Free trade has never looked so sickly. Geopolitical tensions, including the US-China trade war and Russia’s invasion of Ukraine, have infected global trade relations. Coupled with the lingering disruption of Brexit and Covid-19, these rows threaten to severely disrupt global supply chains.
The cure? Well, recognising that trade and geopolitics are inextricably linked, the Biden administration has created a new policy to treat the supply chain risk. The diktat, which it has named friendshoring, involves only trading with trusted allies.
But the strategy raises several concerns. Firstly, how does the US propose to differentiate a ‘friendly country’ from an ‘unfriendly’ one?

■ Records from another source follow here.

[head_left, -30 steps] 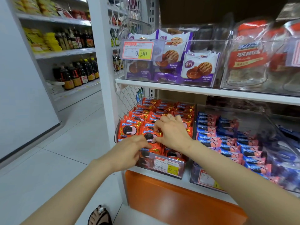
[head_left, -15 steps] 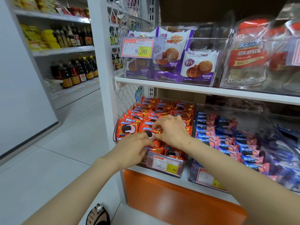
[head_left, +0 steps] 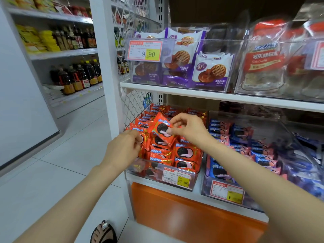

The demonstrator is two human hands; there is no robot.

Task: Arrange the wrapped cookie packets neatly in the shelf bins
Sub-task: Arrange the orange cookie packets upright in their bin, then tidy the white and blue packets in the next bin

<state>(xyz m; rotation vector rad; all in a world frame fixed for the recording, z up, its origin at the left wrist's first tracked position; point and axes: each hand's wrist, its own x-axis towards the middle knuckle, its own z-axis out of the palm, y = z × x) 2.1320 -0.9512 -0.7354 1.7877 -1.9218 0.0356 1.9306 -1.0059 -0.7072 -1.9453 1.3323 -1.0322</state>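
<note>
**Inspector:** State of right hand?

**Clerk:** Pinching one orange cookie packet by its right edge, thumb on the printed face, fingers behind. Held lifted and tilted just above the middle of the orange bin, apart from the rows beneath. Probably raised to square it up and turn the picture side forward before slotting in.

**Inspector:** Left hand?

**Clerk:** Low at the bin's left side, fingertips curled onto the top edge of a left-row packet, apparently gripping it. Judged a bracing hold, to stop that row toppling toward the opened gap.

**Inspector:** Condition of stock?

**Clerk:** Orange packets standing on edge in rows, packed from near wall to far, most faces toward the aisle. Price tag clipped to the near wall. Just beside, to the right, a second clear bin of blue cookie packets, likewise in rows. Above, on the upper shelf, waffle cookie packs in a further clear bin.

**Inspector:** Stage of work?

**Clerk:** Judged part done on the orange bin, with one packet out and not yet seated. Needed next: lowering into the middle row, upright, face forward, level with neighbours.

**Inspector:** Hazards?

**Clerk:** Glossy wrappers, likely slippery under a light pinch. Possible lean of neighbouring packets into the gap.
</note>
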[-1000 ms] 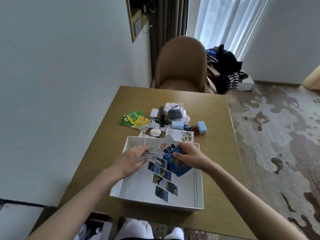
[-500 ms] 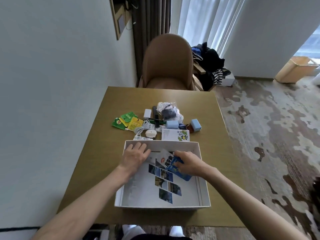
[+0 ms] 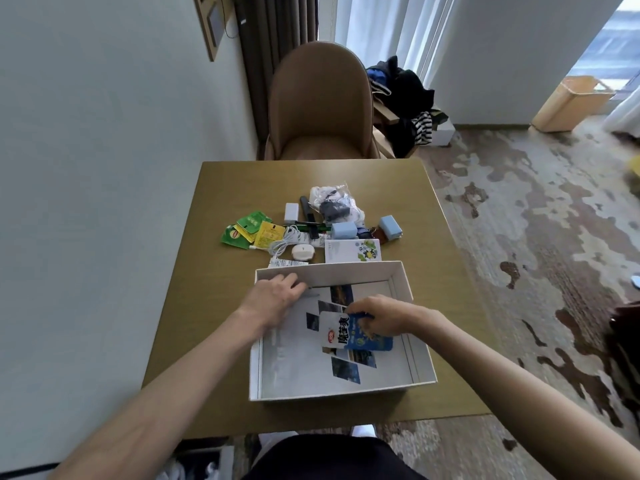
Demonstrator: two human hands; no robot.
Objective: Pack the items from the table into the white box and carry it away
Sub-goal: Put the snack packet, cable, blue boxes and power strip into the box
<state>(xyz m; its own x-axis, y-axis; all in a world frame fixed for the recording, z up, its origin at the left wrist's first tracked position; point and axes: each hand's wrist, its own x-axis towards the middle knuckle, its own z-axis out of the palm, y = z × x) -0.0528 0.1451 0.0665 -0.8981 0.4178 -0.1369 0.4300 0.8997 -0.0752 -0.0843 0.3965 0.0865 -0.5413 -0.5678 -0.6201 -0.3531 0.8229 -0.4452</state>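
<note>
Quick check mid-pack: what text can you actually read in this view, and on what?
"魔芋爽": big black characters on the snack packet that the right hand holds inside the white box.
Red round logo on that packet: too small to read.
Green packets, yellow packet, white booklet, label strip on the table: print blurred, unreadable.
</note>
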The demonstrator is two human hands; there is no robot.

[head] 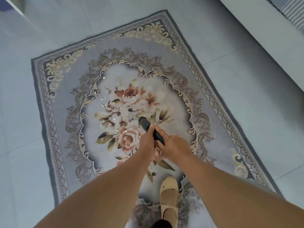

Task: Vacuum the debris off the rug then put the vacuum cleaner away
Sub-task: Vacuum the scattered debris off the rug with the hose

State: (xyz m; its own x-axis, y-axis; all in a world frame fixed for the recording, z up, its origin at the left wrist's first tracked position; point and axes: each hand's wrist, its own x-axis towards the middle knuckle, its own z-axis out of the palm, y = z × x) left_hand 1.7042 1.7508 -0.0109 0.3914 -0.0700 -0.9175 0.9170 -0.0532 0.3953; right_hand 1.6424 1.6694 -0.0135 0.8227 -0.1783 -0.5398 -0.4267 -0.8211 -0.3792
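Two hands grip the black tubular vacuum nozzle (144,123), left hand (146,143) ahead of right hand (173,145); shiny debris flakes (105,106) lie toward the grey floral rug's (69,89) left edge.

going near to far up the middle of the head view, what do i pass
beige shoe → left hand and right hand, level, gripping the vacuum tube → most of the shiny debris → far rug border → tiled floor
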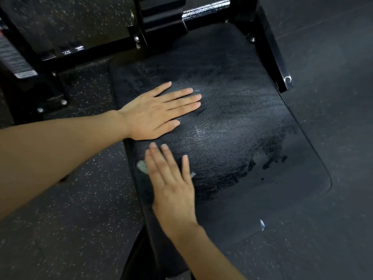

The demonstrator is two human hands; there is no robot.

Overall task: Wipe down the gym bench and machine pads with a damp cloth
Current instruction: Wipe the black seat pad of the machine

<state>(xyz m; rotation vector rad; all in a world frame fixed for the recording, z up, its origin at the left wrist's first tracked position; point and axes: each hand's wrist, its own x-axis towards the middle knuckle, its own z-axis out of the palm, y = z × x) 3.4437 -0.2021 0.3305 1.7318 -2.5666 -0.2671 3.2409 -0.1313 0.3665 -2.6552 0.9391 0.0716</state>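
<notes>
Head view: your right hand (171, 178), fingers straight, pressed what seemed the cloth (142, 166) at the bench pad's (242, 110) near-left edge; left hand (153, 112) flat, empty, just beyond. Dry pad lay rightward.

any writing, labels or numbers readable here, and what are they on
No text here can be read.
Sticker on the black frame, far left: several lines of small print, too blurred to read.
White marks on the frame bar behind the pad: too small and blurred to read.
Pad and floor: no text visible.
</notes>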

In addition to its traditional allies, the Biden administration has identified Brazil, India, South Korea, Japan, Indonesia, Vietnam, and Malaysia as trustworthy nations.
But there are grey areas. Hungary, for example, is part of the EU, which is regarded as a friendly trading bloc in the US administration’s eyes. Yet US think-tank Freedom House only classes Hungary as being “partly free”, given Viktor Orban and his government’s frequent attacks on democracy, the rule of law, press freedoms and LGBTQ+ rights. What does it mean, then, for the US to indirectly call Hungary a ‘trusted ally’, then?
Even if the US can fine-tune who it considers a trusted ally, and if its companies embrace the concept of friendshoring, can the emerging industrial powerhouses on the US list prove to be a viable substitute for Chinese manufacturing bases?
Jose Arturo Garza-Reyes, professor of operations management at the University of Derby, says that the aforementioned countries “are rapidly becoming part of the top 15 most competitive nations for labour-intensive commodity products”. In the short- to medium-term, he believes that “supply chain agreements formed with China can be replaced with agreements with these countries”.
But in the long term he worries that friendshoring could create a world divided between free-market democracies and authoritarian regimes. Garza-Reyes is particularly concerned that friendshoring could take the world back to similar trading characteristics last seen during the Cold War, creating ‘trade blocs’ where some countries are aligned to autocratic states such as China and Russia, and others to Western nations.
“This could exacerbate the already high friction between these blocs,” he says, “making the friendshoring policy a dangerous one. From an operational point of view, this would limit the partnerships and relationships that companies can develop, preventing them from being able to procure the best products, services and raw materials at the lowest cost. Once again, from an operational perspective, this makes friendshoring an undesired, but currently politically necessary policy.”